I may not have helped at all here but I just wanted to let you know that if this is new to you, there are many emotions that you will feel and will experience either personally or through others.


I can't begin to imagine how you must feel as a Mother but I do wish you strength and hope that you come through this as a family.


My thoughts are with you, your daughter and those around you.

Posted

Hi Debbie

I just wanted to let you know that I along with the rest of my family is thinking and praying for your Daughter yourself and the

rest of your family .


I can't even try to imagine what you are all going through


sending all our love to all of you at this time


Pauline XXXXXXX

Posted

Dear Debbie,

You are amongst friends here and I hope we can support you and Gemma in this journey, as we all have some experience - yet all our stories are different.


I have adenocarcinoma, and my tumor was also localised to the head of the pancreas - it was the size of a small grapefruit and I was 34yrs old when they first found it (by accident - after having my 2nd baby). They did biopsy the tumor and advised it was a cyst, and that it would never cause cancer. Nearly 2yrs later, after the birth of my 3rd child I find myself having the whipple op and being told I am terminal and there is nothing else they can do for me except try chemo and radiotherapy in the hope it would not return. It did return - but I am fighting.


I know you have been told she cannot have the op due to vascular complications, I appreciate this as an artery of mine was comprimised during the op and we required an emergency graft from another vein to patch it - and keep me alive. However, if there is only 1 tumor and even if it has wrapped itself around an artery there is still a chance Gemma may be eligiable for Cyberknife treatment. It's expensive, but you may get support from your local health board/governing body if Gemma is accepted for treatment.

http://cyberknife.co.uk/


I spoke with specialists at the Harley St. Clinic in London, they were very helpful and supportive. Unfortunately I was not a possible candidate as I had 'multiple' tumors (in lungs) aswell as a regrowth around the Superior Mesenteric Artery (which they advised they could treat).
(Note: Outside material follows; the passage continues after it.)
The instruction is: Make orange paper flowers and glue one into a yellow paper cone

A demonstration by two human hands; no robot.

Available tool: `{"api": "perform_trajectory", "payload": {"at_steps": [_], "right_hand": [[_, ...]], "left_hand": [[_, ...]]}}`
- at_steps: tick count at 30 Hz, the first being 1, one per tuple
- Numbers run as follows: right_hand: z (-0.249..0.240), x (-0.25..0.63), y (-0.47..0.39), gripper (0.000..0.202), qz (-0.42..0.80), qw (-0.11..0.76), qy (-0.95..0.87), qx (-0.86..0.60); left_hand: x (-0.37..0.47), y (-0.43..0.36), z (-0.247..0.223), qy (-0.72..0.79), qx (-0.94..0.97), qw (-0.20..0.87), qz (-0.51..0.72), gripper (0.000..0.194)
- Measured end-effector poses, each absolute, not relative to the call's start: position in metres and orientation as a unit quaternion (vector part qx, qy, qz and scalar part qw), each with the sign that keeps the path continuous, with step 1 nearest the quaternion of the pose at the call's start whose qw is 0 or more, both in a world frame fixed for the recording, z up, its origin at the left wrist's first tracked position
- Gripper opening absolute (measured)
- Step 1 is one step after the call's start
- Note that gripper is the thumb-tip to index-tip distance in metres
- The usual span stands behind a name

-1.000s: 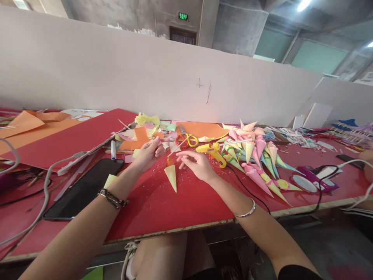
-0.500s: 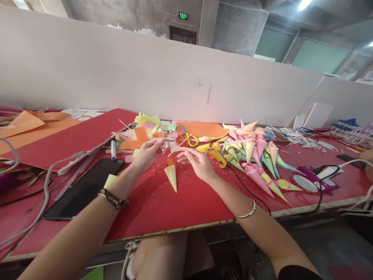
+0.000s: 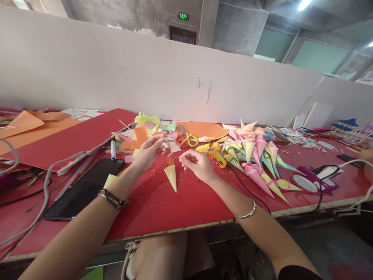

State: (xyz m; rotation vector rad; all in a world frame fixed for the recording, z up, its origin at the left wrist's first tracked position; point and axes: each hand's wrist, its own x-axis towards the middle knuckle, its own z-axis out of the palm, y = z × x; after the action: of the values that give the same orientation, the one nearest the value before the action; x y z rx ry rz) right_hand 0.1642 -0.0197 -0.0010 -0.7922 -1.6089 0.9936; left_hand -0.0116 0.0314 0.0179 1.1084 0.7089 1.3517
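Note:
A pale yellow paper cone (image 3: pixel 171 178) with an orange piece (image 3: pixel 169 161) at its wide end lies on the red table (image 3: pixel 151 216) between my hands, its tip toward me. My left hand (image 3: pixel 150 152) hovers up and left of the cone, thumb and fingertips close together; anything between them is too small to make out. On the cone's right, my right hand (image 3: pixel 196 164) has its fingers curled and pinched near the orange piece; what it holds, if anything, cannot be told. A thin stick (image 3: pixel 175 149) slants just above the cone. Neither hand touches the cone.
Scissors (image 3: pixel 190 140) and a yellow glue gun (image 3: pixel 215 152) lie beyond my right hand. Many pastel paper cones (image 3: pixel 259 155) are heaped to the right. A black phone (image 3: pixel 87 190) and a marker (image 3: pixel 113 149) are at left. Another person's hand (image 3: pixel 367 161) shows at the right edge.
My right hand's fingers have drawn in from spread to curled. My left hand has shifted very slightly upward. The cone has stayed in place.

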Motion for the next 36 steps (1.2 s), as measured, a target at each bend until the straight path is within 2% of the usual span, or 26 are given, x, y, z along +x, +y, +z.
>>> {"api": "perform_trajectory", "payload": {"at_steps": [4,7,10,13,18,24,29,31,34,36], "right_hand": [[0.0004,0.1631,-0.0196,0.017,0.401,0.549,-0.663,-0.313],[0.0008,0.1633,-0.0202,0.022,0.417,0.53,-0.673,-0.304],[-0.0002,0.1638,-0.0204,0.016,0.383,0.513,-0.694,-0.33],[-0.0012,0.1635,-0.0195,0.012,0.348,0.538,-0.692,-0.33],[-0.0002,0.1639,-0.0205,0.021,0.393,0.523,-0.684,-0.324],[0.0008,0.1633,-0.0221,0.014,0.38,0.532,-0.685,-0.322],[0.0002,0.1639,-0.0222,0.023,0.384,0.507,-0.704,-0.315],[0.0006,0.1643,-0.0223,0.017,0.343,0.511,-0.717,-0.328],[0.0018,0.1644,-0.0219,0.011,0.307,0.527,-0.719,-0.334],[0.0026,0.1644,-0.0217,0.015,0.322,0.532,-0.712,-0.326]], "left_hand": [[-0.011,0.0317,0.0162,0.304,0.483,0.578,0.583,0.012],[-0.0107,0.0301,0.0185,0.283,0.498,0.581,0.578,0.038],[-0.0115,0.0289,0.022,0.278,0.476,0.606,0.573,0.045],[-0.0122,0.0286,0.0241,0.278,0.445,0.632,0.571,0.04],[-0.0111,0.029,0.0207,0.295,0.458,0.6,0.585,0.011],[-0.0106,0.0308,0.0168,0.301,0.49,0.583,0.574,0.017],[-0.0096,0.0303,0.0217,0.283,0.436,0.617,0.591,0.033],[-0.0099,0.0306,0.0216,0.283,0.43,0.618,0.594,0.03],[-0.0111,0.0321,0.0185,0.299,0.454,0.603,0.584,0.011],[-0.0119,0.0333,0.0158,0.311,0.472,0.595,0.571,0.013]]}}
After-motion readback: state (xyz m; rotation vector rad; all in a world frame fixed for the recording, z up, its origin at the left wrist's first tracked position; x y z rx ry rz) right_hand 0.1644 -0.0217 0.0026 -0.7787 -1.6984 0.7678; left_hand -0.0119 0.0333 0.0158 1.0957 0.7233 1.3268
It is worth a phonecall atleast.


Also, consider speaking to another Pancreatic Cancer Surgeon. My surgeon is deemed one of the best in Europe, and what may be an inoperable tumor for one surgeon may be a possibility for another.
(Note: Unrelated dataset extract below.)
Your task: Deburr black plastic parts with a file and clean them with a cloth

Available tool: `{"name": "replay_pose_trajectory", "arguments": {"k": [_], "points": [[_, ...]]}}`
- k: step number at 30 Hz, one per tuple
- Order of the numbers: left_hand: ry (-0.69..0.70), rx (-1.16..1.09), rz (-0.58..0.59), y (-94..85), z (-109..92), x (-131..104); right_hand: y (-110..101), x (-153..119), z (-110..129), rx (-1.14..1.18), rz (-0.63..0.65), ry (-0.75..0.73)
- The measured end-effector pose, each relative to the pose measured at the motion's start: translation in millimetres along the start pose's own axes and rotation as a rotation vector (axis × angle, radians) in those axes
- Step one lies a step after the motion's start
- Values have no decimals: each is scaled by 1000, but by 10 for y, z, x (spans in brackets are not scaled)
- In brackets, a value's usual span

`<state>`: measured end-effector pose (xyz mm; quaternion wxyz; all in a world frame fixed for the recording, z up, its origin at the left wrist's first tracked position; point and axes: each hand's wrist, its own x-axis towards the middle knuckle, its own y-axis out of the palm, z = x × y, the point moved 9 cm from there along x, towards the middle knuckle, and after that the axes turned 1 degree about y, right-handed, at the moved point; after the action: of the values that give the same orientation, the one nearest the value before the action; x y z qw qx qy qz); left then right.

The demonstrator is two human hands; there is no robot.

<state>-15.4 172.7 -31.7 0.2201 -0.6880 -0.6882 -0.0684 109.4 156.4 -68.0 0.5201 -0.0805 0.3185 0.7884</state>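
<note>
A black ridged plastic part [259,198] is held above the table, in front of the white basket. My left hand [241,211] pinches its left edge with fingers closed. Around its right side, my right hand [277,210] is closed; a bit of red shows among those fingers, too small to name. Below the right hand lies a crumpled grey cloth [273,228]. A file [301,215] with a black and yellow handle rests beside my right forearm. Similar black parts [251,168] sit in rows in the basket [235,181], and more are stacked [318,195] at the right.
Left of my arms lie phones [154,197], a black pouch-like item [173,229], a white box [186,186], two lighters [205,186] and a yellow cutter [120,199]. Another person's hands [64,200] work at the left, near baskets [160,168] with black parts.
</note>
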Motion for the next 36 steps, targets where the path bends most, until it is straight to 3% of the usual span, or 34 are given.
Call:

http://www.wales.nhs.uk/sitesplus/863/page/40842

http://www.clinicalschool.swan.ac.uk/sec-surg.html

(My surgeon is named in both articles - and pc tumors are his speciality)


We both know it's a fight worth throwing everything at. I felt so wronged, robbed of everything I had worked so hard for - my childrens future, my marriage - my life etc - my feelings of desperation and anger where manipulated into energy to fight the disease, and try to live life as normally as possible for my babies sakes.
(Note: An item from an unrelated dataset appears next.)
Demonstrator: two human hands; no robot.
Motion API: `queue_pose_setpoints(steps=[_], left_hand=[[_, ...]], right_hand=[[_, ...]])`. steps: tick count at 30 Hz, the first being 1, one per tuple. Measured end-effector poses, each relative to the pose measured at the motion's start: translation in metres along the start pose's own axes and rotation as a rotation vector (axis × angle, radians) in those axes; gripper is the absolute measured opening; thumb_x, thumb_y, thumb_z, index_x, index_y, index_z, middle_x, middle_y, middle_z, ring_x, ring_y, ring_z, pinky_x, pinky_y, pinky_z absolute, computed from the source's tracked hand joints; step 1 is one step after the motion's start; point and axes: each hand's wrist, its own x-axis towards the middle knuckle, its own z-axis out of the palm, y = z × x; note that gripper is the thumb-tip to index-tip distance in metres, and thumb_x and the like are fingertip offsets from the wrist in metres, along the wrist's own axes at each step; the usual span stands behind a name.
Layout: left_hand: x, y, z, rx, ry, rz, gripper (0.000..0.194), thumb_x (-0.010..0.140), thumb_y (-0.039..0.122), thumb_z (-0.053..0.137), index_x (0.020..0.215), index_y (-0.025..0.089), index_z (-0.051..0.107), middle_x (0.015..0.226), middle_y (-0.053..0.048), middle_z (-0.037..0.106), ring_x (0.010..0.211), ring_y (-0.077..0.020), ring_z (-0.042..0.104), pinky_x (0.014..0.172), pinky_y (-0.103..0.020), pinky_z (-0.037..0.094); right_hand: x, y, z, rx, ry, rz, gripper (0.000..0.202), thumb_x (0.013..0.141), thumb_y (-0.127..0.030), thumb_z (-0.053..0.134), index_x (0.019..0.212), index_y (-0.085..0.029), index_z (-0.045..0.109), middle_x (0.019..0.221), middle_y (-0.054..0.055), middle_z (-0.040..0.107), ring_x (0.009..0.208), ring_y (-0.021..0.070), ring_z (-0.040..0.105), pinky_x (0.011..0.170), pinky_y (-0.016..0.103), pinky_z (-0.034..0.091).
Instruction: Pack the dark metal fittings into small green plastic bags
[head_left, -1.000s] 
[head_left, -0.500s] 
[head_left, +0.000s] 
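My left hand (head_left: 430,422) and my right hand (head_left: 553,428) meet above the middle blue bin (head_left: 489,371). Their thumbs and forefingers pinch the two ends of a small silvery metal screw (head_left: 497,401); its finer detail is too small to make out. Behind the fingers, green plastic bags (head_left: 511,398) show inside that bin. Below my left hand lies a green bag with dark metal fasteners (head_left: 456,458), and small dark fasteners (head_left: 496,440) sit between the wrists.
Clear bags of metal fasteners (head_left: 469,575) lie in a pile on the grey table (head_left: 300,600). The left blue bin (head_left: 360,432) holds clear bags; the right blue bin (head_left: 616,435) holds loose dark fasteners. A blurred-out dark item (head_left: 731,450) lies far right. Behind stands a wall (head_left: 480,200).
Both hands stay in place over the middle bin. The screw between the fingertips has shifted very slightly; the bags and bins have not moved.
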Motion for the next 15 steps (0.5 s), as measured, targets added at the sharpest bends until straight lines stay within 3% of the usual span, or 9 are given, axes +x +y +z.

The difficult part is encouraging Gemma to hope, eat and get stronger.

Have your specialists considered putting a feed tube directly into her stomach (jejunum peg)? It will give direct access to the lower part of the stomach, which usually bypasses the 'nausea' problem - or sometimes they feed directly into the small intestine, bypassing the stomach altogether. Personally I would go for the stomach, as if it's not used it will continue to shrink and may cause further problems when Gemma does regain her appetite and wants to eat normally.

http://www.cancerhelp.org.uk/coping-with-cancer/coping-physically/diet/managing/drip-or-tube-feeding#ent


I have had experience of TPN and stents inserted via endescopes etc etc.....I can appreciate some aspects of what Gemma is going through and has gone through already. The nausea side of things may also be psychological, I found that to be the case with my nausea during my course of chemo last year - it was the thought of it - that made me sick. I couldn't get passed it to be honest but as soon as chemo finished I felt fine.


Personally I would try to encourage Gemma to eat regardless of the vomiting.

Make calorific mashed potato (add egg, milk and cheese etc to help bulk it up) - and get her to take 1 mouthful every half hour.

White fish that has been poached or grilled.

Steamed veg.

Probiotic yoghurts/drinks (or capsules from the Health shop)

And just a little of what she fancies, favourite stuff - she needs to have something to look forward to.


Whilst I still had my tumor, my pancreas stopped producing the enzymes to digest my food. So even though I was pregnant and eating, I was losing weight. Food would go through my system and cause gripe/colic and not be pleasant coming out the other end. If this is the case with Gemma and her stools are fatty/light coloured/aerated and smelly - you may want to consider asking for some CREON. These are pancreatic enzymes, and are taken with ALL foods, snacks and meals. I started with the 10,000 strength - 1 or 2 with each meal, but they did nothing - once I increased the dose to 25,000 x 1 or 2 - things started to return to normal.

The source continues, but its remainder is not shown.